### WHAT IS EXPECTED
The data beneath this task is to be duplicated exactly, in its entirety.

### SUPPLIED MATERIAL
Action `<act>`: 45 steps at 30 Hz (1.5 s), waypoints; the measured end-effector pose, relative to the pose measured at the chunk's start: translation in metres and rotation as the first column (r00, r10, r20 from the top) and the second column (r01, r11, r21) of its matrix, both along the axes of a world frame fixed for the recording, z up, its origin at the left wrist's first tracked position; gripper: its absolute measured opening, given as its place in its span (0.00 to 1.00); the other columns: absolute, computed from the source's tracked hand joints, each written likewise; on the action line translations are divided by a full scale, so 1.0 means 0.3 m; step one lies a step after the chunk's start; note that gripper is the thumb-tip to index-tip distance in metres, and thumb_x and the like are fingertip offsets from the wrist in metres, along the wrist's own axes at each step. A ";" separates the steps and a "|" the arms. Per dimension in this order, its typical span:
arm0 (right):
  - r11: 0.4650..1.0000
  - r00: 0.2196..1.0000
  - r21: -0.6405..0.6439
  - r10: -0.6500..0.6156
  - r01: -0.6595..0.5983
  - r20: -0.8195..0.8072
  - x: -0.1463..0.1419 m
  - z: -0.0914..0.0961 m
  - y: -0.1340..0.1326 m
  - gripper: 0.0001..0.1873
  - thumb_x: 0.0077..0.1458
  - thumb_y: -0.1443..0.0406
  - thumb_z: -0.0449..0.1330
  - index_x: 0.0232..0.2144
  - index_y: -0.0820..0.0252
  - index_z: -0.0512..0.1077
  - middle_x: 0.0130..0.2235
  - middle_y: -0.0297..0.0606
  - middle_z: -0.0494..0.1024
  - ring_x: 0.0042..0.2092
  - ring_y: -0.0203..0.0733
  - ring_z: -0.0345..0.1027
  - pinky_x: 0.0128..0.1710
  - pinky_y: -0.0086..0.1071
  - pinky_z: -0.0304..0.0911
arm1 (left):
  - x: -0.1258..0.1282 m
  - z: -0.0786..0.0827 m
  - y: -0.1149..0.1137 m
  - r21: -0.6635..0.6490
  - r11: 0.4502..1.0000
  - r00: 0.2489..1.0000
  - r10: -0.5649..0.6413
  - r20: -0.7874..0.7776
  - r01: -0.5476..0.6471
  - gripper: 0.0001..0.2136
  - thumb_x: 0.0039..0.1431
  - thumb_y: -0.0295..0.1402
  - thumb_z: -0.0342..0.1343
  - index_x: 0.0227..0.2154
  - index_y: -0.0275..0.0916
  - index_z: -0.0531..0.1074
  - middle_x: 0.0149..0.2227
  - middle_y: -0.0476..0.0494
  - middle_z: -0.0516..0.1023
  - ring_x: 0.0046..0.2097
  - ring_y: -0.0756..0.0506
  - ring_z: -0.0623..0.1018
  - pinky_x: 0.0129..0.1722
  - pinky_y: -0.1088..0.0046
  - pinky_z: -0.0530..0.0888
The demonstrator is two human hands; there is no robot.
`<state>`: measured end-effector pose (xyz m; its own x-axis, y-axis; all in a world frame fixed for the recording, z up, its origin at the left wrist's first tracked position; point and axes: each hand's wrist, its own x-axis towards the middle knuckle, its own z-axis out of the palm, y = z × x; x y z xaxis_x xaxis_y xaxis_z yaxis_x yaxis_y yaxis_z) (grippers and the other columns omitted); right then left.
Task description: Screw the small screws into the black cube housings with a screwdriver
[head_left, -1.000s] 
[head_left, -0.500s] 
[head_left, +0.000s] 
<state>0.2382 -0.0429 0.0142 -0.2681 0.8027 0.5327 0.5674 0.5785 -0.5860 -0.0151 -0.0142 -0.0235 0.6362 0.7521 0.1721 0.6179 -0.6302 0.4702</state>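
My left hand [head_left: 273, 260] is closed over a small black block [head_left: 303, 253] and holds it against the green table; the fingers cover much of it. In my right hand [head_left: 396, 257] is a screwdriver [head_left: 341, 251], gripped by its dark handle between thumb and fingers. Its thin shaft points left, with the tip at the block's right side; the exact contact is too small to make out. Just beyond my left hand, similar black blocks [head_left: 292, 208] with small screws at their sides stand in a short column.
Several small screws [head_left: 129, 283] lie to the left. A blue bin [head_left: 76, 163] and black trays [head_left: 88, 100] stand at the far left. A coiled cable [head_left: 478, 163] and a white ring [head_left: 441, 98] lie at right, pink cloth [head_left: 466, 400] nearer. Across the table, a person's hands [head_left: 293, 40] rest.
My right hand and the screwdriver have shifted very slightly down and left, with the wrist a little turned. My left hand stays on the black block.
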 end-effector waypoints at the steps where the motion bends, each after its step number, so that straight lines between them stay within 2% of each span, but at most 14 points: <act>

### RESPONSE TO THE EXERCISE
Action `<act>`: 45 steps at 30 Hz (1.5 s), waypoints; the measured end-effector pose, relative to the pose measured at the chunk's start: translation in metres and rotation as the first column (r00, r10, r20 from the top) and the second column (r01, r11, r21) of its matrix, both along the axes of a world frame fixed for the recording, z up, its origin at the left wrist's first tracked position; gripper: its absolute measured opening, given as its place in its span (0.00 to 1.00); the other columns: absolute, computed from the source's tracked hand joints, each written likewise; on the action line translations are divided by a full scale, so 1.0 means 0.3 m; step one lies a step after the chunk's start; note that gripper is the thumb-tip to index-tip distance in metres, and thumb_x and the like are fingertip offsets from the wrist in metres, along the wrist's own axes at each step. A ";" separates the steps and a "|" the arms. Per dimension in this order, its typical span:
arm0 (right):
  - r11: 0.4650..1.0000
  - r00: 0.2196..1.0000
  - r21: -0.6405..0.6439
  - r10: -0.6500..0.6156
  - r01: -0.6595..0.5983
  - r20: -0.8195..0.8072
  - x: -0.1463..0.1419 m
  - z: -0.0914..0.0961 m
  - y: -0.1340..0.1326 m
  - gripper: 0.0001..0.1873
  - thumb_x: 0.0077..0.1458
  - thumb_y: -0.1443..0.0406
  - thumb_z: -0.0449..0.1330
  - index_x: 0.0232..0.2144
  - index_y: -0.0820..0.0252
  - index_z: -0.0512..0.1077
  - middle_x: 0.0130..0.2235
  - middle_y: -0.0297..0.0606
  - middle_z: -0.0494..0.1024
  - ring_x: 0.0042..0.2092
  - ring_y: -0.0203..0.0733
  - ring_z: -0.0345..0.1027
  - pinky_x: 0.0128..0.1710
  - pinky_y: -0.0086..0.1071
  - pinky_z: -0.0304..0.0911
arm1 (left):
  - x: -0.1258..0.1282 m
  - z: -0.0786..0.0827 m
  - y: -0.1149..0.1137 m
  - r21: -0.6635..0.6490
  - r11: 0.4502..1.0000
  - r00: 0.2489..1.0000
  - r10: -0.5649..0.6413
  - r20: -0.7874..0.7776
  - r01: -0.5476..0.6471
  - gripper: 0.0001..0.2136
  - thumb_x: 0.0039..0.1431
  - thumb_y: -0.0295..0.1402
  - thumb_z: -0.0342..0.1343
  - index_x: 0.0227..0.2154
  - index_y: -0.0275..0.0916
  - index_z: -0.0531..0.1074
  - middle_x: 0.0149..0.2227
  - middle_y: -0.0476..0.0494
  - middle_z: -0.0516..0.1023
  - ring_x: 0.0046..0.2097
  - ring_y: -0.0756..0.0506
  - ring_z: -0.0623..0.1018
  - pinky_x: 0.0129..0.1722
  - pinky_y: -0.1088..0.0046
  - pinky_z: -0.0530..0.0888
The demonstrator is two human hands; there is no robot.
`<state>`: measured end-effector pose (xyz m; its own x-axis, y-axis; all in a world frame fixed for the recording, z up, its origin at the left wrist's first tracked position; point and axes: each hand's wrist, its own x-axis towards the middle knuckle, its own z-axis out of the palm, y = z × x; x y z xaxis_x xaxis_y xaxis_z yaxis_x yaxis_y yaxis_z) (grippers and the other columns omitted); right then left.
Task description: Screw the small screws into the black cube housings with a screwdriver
[head_left, -1.000s] 
[head_left, -0.500s] 
[head_left, +0.000s] 
<state>0.2382 -0.0429 0.0142 -0.2681 0.8027 0.5327 0.5674 0.5785 -0.5860 -0.0151 -0.0142 -0.0235 0.6362 0.7521 0.1721 0.6179 -0.6302 0.4702</state>
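My left hand [head_left: 273, 260] is closed over a small black block [head_left: 303, 253] and holds it against the green table; the fingers cover much of it. In my right hand [head_left: 396, 257] is a screwdriver [head_left: 341, 251], gripped by its dark handle between thumb and fingers. Its thin shaft points left, with the tip at the block's right side; the exact contact is too small to make out. Just beyond my left hand, similar black blocks [head_left: 292, 208] with small screws at their sides stand in a short column.
Several small screws [head_left: 129, 283] lie to the left. A blue bin [head_left: 76, 163] and black trays [head_left: 88, 100] stand at the far left. A coiled cable [head_left: 478, 163] and a white ring [head_left: 441, 98] lie at right, pink cloth [head_left: 466, 400] nearer. Across the table, a person's hands [head_left: 293, 40] rest.
My right hand and the screwdriver have shifted very slightly down and left, with the wrist a little turned. My left hand stays on the black block.
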 end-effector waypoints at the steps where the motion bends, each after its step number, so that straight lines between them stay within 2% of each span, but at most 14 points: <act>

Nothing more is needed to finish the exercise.